■ Exercise
Below this line is the material. Write out only its lines from the one containing "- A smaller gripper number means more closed" through the one containing "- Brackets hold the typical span", both kept, exactly.

■ Listed records
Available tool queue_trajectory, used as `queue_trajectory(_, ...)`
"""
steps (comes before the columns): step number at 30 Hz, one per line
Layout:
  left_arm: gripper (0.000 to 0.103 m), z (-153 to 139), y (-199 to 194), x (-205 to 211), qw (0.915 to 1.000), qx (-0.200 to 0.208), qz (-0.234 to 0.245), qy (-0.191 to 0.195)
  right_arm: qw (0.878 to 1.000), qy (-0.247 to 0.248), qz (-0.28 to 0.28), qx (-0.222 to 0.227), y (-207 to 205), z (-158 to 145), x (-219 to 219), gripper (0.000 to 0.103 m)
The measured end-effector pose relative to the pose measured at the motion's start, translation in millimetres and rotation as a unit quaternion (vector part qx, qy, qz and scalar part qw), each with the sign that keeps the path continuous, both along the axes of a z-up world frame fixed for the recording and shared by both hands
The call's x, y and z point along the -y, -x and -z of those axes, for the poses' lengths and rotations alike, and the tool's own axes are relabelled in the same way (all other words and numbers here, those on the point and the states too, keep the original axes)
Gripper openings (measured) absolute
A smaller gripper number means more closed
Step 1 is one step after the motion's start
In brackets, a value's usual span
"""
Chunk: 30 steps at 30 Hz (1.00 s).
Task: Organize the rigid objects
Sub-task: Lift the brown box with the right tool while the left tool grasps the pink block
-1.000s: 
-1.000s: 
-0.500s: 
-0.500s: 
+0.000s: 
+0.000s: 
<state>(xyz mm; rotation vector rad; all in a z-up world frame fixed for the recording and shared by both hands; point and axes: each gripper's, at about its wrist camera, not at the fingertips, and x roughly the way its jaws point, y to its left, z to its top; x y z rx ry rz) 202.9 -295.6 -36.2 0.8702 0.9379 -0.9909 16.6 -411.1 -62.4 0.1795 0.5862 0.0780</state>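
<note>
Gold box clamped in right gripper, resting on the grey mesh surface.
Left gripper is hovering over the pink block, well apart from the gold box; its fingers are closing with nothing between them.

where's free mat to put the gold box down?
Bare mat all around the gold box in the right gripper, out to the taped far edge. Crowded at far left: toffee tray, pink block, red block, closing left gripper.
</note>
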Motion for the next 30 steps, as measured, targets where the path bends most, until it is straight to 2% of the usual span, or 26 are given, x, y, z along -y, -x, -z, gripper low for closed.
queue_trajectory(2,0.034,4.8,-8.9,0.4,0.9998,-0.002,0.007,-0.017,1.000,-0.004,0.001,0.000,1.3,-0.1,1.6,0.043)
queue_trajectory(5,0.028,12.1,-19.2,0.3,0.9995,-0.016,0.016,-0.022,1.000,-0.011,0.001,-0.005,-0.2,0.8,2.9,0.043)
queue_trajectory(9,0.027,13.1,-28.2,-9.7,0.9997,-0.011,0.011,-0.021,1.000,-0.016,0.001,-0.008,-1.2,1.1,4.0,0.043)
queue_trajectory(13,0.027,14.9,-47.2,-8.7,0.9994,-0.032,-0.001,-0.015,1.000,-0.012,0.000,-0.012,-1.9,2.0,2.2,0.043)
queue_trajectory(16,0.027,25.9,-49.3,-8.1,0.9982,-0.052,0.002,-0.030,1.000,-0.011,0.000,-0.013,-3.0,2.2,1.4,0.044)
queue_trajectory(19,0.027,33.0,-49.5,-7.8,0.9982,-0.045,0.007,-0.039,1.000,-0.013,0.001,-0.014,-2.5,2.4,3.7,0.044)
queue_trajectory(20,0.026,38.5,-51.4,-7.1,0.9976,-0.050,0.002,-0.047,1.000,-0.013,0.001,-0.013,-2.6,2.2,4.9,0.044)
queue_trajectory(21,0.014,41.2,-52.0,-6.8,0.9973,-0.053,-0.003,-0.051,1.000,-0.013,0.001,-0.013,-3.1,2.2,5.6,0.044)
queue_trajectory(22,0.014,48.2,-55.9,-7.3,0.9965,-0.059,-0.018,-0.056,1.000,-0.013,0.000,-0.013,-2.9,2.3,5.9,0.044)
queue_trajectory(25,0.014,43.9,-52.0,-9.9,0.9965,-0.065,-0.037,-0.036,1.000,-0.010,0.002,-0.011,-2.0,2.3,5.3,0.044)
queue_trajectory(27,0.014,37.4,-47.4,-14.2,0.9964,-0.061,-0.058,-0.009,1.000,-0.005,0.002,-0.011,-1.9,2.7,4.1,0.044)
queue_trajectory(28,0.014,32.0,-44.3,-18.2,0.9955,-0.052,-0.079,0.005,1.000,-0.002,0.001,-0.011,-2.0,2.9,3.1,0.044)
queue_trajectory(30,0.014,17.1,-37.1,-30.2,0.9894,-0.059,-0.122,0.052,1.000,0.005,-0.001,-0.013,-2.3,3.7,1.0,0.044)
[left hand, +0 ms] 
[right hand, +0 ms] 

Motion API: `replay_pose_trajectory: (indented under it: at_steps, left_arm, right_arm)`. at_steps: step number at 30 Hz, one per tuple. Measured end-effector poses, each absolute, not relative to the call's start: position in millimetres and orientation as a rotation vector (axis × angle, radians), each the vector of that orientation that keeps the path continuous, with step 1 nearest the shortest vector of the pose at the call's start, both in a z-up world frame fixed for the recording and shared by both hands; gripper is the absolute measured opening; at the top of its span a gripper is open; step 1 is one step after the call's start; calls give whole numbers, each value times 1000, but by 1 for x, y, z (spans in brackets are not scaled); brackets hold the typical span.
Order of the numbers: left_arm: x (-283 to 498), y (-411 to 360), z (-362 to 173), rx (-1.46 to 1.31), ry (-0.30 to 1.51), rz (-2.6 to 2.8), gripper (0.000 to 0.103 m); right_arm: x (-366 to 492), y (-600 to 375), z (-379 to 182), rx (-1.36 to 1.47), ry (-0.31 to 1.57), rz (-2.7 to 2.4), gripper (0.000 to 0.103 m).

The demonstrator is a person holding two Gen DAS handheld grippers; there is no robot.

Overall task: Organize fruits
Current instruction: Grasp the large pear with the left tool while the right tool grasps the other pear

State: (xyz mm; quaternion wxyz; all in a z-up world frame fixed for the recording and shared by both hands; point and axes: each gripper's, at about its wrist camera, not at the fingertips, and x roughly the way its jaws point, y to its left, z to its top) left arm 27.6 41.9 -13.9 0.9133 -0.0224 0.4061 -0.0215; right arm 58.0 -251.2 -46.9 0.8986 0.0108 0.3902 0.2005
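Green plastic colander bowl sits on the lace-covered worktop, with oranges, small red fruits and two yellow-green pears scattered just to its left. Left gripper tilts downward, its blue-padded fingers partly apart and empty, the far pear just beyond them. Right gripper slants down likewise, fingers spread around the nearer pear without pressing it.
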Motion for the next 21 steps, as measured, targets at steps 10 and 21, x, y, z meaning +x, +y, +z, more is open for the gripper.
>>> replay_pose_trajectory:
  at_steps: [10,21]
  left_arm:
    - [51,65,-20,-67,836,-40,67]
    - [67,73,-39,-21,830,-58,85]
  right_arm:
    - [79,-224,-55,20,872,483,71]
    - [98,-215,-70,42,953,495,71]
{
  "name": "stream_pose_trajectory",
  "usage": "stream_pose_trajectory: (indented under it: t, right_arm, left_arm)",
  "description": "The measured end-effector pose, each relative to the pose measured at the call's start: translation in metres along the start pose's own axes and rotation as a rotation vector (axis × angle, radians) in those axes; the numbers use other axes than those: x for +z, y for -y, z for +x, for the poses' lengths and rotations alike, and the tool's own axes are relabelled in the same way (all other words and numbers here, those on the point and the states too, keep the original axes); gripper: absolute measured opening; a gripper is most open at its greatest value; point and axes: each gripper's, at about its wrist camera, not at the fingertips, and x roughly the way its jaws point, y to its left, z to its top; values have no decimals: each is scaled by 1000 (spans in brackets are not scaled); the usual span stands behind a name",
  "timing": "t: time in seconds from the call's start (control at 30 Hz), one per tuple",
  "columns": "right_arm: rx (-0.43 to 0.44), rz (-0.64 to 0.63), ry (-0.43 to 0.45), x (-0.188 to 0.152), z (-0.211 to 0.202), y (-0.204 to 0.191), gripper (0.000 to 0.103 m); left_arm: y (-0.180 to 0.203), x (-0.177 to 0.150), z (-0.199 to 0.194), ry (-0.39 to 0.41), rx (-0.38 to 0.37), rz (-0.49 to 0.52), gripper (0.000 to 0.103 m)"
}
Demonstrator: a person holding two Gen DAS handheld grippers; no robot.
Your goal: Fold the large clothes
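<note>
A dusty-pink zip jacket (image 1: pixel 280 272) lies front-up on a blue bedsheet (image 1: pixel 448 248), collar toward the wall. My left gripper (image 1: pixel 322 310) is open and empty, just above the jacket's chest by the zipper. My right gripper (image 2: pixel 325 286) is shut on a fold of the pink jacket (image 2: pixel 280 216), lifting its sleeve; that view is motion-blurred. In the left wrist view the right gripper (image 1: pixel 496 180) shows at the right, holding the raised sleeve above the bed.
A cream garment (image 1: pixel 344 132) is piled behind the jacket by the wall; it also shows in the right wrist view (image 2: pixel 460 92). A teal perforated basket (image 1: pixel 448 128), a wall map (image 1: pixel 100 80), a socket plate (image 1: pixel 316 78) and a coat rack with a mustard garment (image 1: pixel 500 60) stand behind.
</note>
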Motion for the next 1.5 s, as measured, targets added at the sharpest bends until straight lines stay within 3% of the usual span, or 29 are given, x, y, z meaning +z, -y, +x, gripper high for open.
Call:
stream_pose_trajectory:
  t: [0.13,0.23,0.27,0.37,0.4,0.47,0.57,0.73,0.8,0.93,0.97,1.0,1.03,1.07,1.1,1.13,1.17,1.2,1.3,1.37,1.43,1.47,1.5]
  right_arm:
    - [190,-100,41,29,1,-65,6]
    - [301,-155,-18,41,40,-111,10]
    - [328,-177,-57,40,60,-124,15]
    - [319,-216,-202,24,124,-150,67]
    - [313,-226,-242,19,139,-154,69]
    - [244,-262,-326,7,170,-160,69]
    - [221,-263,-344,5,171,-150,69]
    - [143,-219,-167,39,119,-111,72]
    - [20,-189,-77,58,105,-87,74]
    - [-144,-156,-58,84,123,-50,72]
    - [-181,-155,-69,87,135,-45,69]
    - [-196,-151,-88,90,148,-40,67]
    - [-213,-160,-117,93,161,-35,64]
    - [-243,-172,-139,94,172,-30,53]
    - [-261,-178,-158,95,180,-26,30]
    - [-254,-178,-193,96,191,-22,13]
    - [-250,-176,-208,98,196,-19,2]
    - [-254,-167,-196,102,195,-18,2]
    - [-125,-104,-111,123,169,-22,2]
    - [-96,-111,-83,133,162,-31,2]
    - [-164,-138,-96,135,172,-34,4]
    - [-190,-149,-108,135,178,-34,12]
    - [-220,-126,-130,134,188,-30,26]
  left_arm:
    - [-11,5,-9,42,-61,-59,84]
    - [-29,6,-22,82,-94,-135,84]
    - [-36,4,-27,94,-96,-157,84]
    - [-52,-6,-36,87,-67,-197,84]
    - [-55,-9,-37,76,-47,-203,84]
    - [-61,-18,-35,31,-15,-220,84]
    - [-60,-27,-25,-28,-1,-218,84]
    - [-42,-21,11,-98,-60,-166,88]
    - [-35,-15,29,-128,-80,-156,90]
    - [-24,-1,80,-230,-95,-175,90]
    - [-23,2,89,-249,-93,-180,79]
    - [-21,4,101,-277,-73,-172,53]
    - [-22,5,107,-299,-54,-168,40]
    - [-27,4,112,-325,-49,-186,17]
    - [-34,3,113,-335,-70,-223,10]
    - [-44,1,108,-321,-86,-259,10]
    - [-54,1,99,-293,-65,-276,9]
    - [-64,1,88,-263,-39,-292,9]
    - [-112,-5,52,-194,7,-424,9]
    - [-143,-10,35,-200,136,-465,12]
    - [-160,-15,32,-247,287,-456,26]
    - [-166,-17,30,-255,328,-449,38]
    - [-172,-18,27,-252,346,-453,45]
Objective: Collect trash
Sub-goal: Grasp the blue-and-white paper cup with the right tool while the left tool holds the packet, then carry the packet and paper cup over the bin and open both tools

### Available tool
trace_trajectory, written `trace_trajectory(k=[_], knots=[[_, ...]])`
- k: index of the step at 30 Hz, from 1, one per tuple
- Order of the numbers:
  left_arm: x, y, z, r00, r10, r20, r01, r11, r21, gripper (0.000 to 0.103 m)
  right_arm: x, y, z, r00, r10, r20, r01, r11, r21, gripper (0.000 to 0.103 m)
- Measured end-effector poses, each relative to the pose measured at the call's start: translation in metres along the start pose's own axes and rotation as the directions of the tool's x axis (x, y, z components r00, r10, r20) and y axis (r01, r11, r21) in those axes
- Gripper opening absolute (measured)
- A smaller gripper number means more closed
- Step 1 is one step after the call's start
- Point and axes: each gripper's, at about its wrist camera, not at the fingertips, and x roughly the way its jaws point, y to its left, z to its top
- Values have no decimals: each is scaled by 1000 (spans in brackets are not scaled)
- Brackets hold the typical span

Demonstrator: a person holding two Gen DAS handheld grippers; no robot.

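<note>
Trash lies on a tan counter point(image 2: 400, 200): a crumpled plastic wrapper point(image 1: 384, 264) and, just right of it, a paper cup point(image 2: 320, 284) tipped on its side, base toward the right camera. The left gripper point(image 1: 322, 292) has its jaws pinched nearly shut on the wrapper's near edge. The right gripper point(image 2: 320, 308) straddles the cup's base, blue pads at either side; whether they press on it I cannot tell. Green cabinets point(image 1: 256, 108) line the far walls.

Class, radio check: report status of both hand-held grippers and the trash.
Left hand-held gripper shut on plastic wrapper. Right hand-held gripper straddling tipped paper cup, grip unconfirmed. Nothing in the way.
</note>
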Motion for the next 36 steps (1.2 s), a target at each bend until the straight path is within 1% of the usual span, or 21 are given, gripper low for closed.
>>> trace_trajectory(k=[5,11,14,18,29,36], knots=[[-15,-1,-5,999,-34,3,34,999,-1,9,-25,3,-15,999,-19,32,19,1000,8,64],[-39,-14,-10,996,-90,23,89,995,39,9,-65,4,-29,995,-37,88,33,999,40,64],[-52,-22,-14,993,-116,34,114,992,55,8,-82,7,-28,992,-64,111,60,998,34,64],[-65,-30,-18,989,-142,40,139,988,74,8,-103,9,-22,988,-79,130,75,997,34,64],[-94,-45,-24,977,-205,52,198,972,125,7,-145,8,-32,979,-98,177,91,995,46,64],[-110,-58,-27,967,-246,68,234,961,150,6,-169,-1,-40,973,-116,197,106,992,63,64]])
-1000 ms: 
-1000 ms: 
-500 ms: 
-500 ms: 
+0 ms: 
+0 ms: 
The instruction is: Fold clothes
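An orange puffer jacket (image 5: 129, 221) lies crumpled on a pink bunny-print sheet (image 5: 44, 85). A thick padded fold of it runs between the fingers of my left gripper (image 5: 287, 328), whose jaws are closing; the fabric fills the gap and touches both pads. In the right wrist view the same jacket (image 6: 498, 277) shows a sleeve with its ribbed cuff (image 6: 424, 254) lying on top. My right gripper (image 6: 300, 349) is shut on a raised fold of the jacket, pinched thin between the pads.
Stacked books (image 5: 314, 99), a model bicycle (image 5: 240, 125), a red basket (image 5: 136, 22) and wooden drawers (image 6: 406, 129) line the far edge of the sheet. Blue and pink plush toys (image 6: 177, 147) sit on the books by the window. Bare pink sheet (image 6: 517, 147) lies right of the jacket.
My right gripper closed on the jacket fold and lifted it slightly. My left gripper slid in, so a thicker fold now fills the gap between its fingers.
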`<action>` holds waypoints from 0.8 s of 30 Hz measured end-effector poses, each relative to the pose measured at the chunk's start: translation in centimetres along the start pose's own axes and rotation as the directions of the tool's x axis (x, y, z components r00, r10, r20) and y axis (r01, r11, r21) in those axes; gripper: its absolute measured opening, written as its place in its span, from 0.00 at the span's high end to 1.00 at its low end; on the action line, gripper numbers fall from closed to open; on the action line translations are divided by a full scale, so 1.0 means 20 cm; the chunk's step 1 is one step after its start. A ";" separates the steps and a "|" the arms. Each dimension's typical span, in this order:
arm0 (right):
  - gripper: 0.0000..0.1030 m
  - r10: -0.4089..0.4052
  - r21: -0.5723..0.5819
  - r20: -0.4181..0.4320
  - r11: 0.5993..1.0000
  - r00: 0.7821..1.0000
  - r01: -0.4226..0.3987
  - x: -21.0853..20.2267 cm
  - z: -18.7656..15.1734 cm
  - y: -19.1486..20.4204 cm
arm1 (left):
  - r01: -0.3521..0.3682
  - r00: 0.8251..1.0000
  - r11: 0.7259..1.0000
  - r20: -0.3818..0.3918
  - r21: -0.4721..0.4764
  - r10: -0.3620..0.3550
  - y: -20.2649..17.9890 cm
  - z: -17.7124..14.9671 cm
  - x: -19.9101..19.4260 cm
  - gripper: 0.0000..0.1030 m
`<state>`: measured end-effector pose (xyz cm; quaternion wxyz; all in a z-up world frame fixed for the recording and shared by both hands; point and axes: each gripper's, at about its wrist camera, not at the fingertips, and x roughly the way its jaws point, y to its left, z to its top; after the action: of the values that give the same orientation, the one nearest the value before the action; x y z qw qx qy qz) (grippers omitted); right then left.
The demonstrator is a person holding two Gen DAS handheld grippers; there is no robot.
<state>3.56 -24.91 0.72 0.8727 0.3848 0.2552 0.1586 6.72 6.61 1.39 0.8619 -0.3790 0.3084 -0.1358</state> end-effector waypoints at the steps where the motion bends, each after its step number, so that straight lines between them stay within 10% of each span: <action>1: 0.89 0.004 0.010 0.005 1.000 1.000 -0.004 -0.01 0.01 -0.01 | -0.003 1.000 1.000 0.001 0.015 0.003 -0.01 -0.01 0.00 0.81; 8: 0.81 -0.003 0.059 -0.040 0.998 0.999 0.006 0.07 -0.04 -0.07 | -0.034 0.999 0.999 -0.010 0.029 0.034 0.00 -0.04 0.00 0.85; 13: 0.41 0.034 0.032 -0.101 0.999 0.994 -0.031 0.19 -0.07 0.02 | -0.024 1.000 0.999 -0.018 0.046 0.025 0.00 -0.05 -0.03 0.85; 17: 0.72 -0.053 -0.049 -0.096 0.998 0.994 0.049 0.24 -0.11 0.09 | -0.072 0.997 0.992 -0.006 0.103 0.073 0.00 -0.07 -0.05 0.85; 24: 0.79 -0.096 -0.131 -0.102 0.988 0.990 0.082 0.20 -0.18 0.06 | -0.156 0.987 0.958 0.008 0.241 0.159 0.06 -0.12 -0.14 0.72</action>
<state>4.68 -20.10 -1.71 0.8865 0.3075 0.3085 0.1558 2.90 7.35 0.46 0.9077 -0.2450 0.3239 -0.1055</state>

■ Written solution
- A smaller gripper number means more closed
- Step 1 is one step after the call's start
- Point and axes: each gripper's, at about its wrist camera, not at the fingertips, and x roughly the way its jaws point, y to its left, z to its top
- Values have no decimals: each is scaled by 1000 (spans in brackets are not scaled)
- Brackets hold the typical span

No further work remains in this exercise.